Manatee rescue volunteers hauled these marine mammals — an adult female and young male — on Wednesday from the Homosassa River.
Pathologists believe a boat’s propellor struck and killed the 12-foot adult, but the cause of death for the 7-foot-long calf is unknown because of advanced decomposition, Lonati said.
Weights were not taken because decomposition also prevented Lonati’s team from getting an accurate representation.
Lonati said experts are also comparing images of the deceased adult female with those of another manatee seen last week suffering from a boat strike.
“It looks the same to us, but our photo-identification team has a better eye,” Lonati said. “Sometimes (manatees) can have a lot of scar patterns, unfortunately, and it’s hard to tell them apart."
With scallop season opening this coming Sunday, and the 4th of July on Wednesday, boaters will be packing local waterways and are bound to come across manatees.

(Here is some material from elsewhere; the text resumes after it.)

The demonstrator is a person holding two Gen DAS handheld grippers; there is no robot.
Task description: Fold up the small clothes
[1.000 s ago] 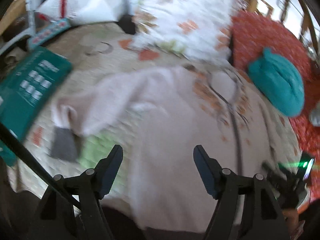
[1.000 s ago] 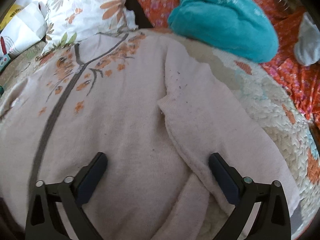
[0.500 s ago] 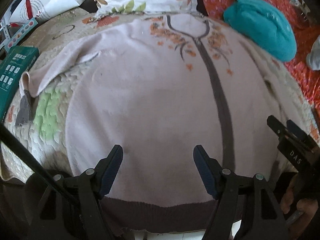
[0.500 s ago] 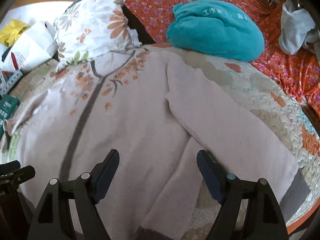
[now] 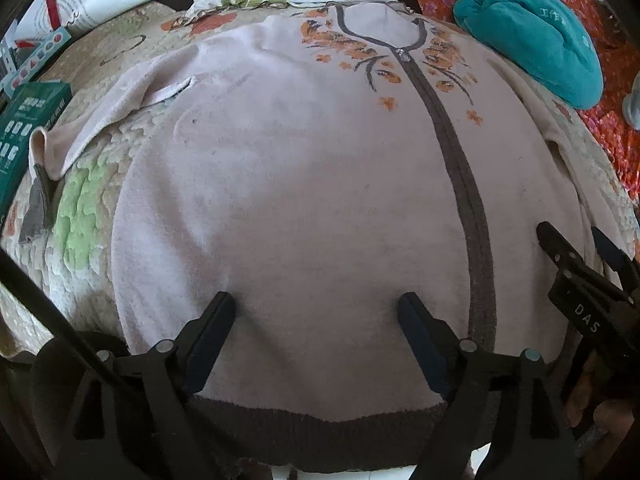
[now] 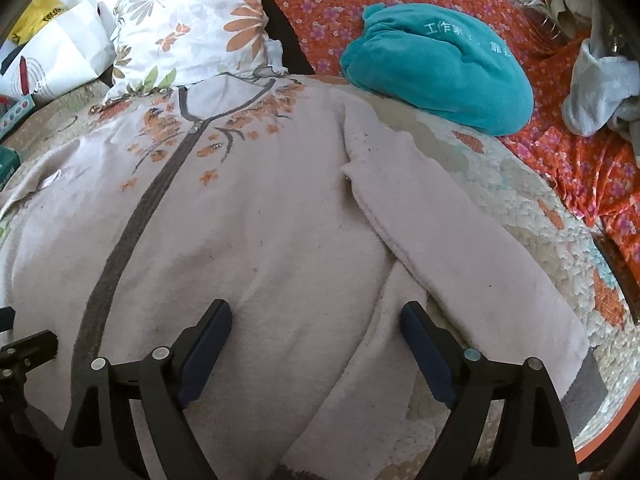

“Boating is a great way to enjoy the upcoming holiday, but manatees are out there too,” FWC spokeswoman Kelly Richmond said.
There are many steps boaters can take to prevent a boat-manatee collision, like obeying speed zones, slowing down, avoiding shallow seagrass beds and wearing polarized glasses.
To report an injured, distressed, sick or dead manatee, call FWC’s Wildlife Alert Hotline at 1-888-404-3922.
“Please watch out for them,” Richmond said.
Click below to see maps of manatee speed zones in Citrus County:
Contact Chronicle reporter Buster Thompson at 352-564-2916 or email@example.com.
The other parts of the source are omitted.